Take a very simple example a billiard ball striking another stationary billiard ball and ‘causing’ it to move. Now there are at least three fundamental challenges in this interpretation.
1. It is not only the first billiard ball that causes the second to move. There have to be a number of variables converging in space and time to allow that to happen.
a. Laws of motion.
b. Laws of gravity.
c. Laws governing space and time.
d. There needs to an observer.
e. Laws of power and energy transmission, and so on.
2. This event is only a single link in a chain of causality which has (for all practical purposes) an infinite sequence e.g. what caused the first ball to move and the one before that etc. in an infinite recursive sequence.
3. A fundamental challenge with empirical science is that it is empirically rather than rationally deductive. I won’t go into this at length except to say the reason we know the second ball will move is because it always has.
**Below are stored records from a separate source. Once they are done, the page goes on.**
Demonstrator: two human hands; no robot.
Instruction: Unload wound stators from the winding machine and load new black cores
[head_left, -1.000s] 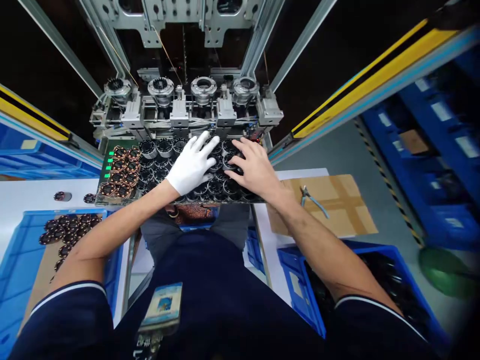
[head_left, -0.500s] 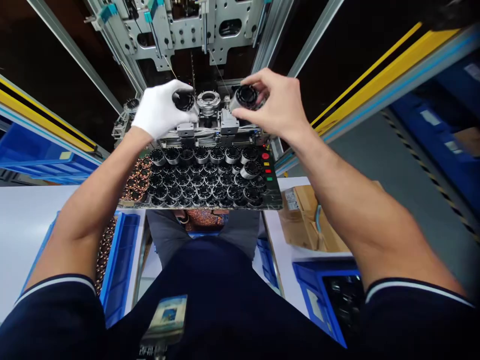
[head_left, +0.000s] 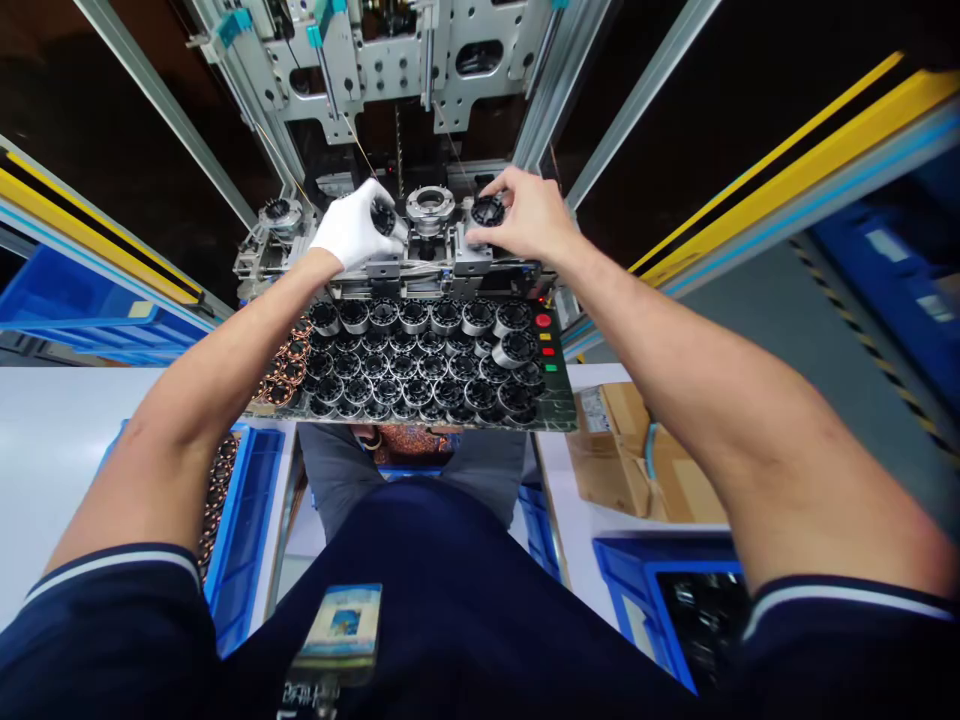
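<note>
My left hand (head_left: 358, 226), in a white glove, has its fingers curled round a black-and-silver ring part (head_left: 383, 215) at the machine. Bare, my right hand (head_left: 529, 217) grips a second ring part (head_left: 488, 210) between thumb and fingers, above a metal block of the machine. Between the two hands stands a round silver fixture (head_left: 430, 204). Below them, rows of similar ring parts (head_left: 415, 317) cover the dark board (head_left: 561, 400), with copper-wound rings (head_left: 285, 372) at its left end. The undersides of the held parts are hidden.
Round red, yellow and green buttons (head_left: 543, 321) sit at the board's right. Blue bins (head_left: 255, 520) stand left and right, with a cardboard box (head_left: 611, 450) on the right. Yellow-edged frame posts (head_left: 795, 170) flank the machine. Thin wires hang above my hands.
The right hand has brought its ring part lower and closer over the machine block, and the part now faces up more. The left hand still holds its part. The whole view has shifted slightly.
</note>
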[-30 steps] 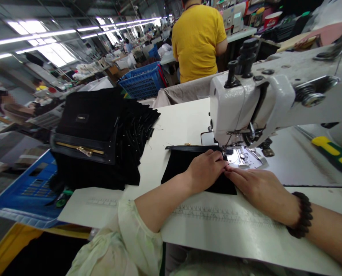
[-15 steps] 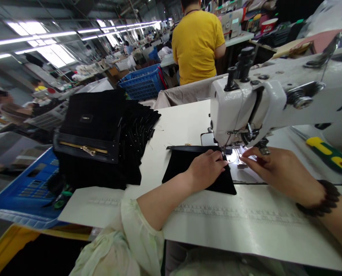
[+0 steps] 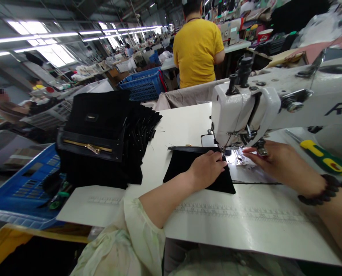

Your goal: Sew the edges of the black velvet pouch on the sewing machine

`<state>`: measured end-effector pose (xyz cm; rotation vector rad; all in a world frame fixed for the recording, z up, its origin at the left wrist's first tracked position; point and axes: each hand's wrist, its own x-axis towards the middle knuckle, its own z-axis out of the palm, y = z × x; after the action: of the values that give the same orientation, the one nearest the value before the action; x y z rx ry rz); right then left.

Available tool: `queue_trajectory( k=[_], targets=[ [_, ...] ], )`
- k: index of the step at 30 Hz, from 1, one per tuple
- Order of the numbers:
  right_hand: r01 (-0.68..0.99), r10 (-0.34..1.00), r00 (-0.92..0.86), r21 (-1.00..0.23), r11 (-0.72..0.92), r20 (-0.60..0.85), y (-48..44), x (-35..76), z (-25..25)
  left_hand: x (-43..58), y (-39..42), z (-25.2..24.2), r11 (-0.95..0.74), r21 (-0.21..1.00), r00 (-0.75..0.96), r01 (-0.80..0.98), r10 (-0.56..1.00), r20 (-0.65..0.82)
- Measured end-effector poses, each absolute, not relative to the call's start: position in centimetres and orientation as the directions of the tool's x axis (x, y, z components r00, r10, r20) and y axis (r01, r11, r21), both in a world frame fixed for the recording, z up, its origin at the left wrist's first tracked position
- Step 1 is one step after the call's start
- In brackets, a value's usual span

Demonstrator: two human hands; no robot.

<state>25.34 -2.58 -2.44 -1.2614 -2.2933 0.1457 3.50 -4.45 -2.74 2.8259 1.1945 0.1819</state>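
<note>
Your left hand [image 3: 207,168] lies on the black fabric piece [image 3: 175,168], its fingers drawn together at the piece's right side, close by the needle; whether they pinch the cloth or only press on it, you cannot tell from here. The piece rests flat on the pale table [image 3: 185,124], between the far edge and the near edge, with its right side reaching the foot of the white sewing machine [image 3: 241,111]. A dark strip runs along its far side, with a small gold part [image 3: 189,145] showing there.

Your right hand [image 3: 283,165] is just beside the machine's foot, over the lit metal plate [image 3: 240,159], thumb and forefinger nearly closed together (anything as thin as a thread between them is too small to make out). A dark beaded bracelet [image 3: 320,191] circles that wrist.

Toward the table's left edge you have a leaning stack of black pieces [image 3: 99,111]; the top one bears a gold zipper [image 3: 87,146] and a small label [image 3: 92,117]. A ruler scale [image 3: 234,212] is marked along the near edge. On the right side, behind your right hand, lies a tool with a yellow and green handle [image 3: 326,157]. Below the table's near left corner is a blue crate [image 3: 12,195], and past the far edge a person in a yellow shirt [image 3: 198,53] faces away.
</note>
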Motion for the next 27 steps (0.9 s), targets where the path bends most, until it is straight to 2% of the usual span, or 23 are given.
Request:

However that does not mean absolutely that the next ball being struck will move. Empirical deduction can change at the first instance of a counter example- which does occur.
The reason we didn’t fall off the earth once was because it was flat and we were fortunately on the upside?, until it wasn’t, turns out it is spherical and we actually don’t fall of because of gravity.
So empirical science is always as if. That is how it seems from our current perspective.
So why do we Attribute Causes?
Because we want to believe we have an element of control and understanding.
If we accept that fact that we don’t know what caused anything it makes it very hard to chart a life for ourselves. We become epiphenomenon i.e. we are not at the fulcrum of our existence we are rather at the periphery and are just along for the ride.
Not being able to accept this we assign causes, to make ourselves believe that can affect our reality and we know why things are happening.
Noble and human as that may be it does not regretably make it true.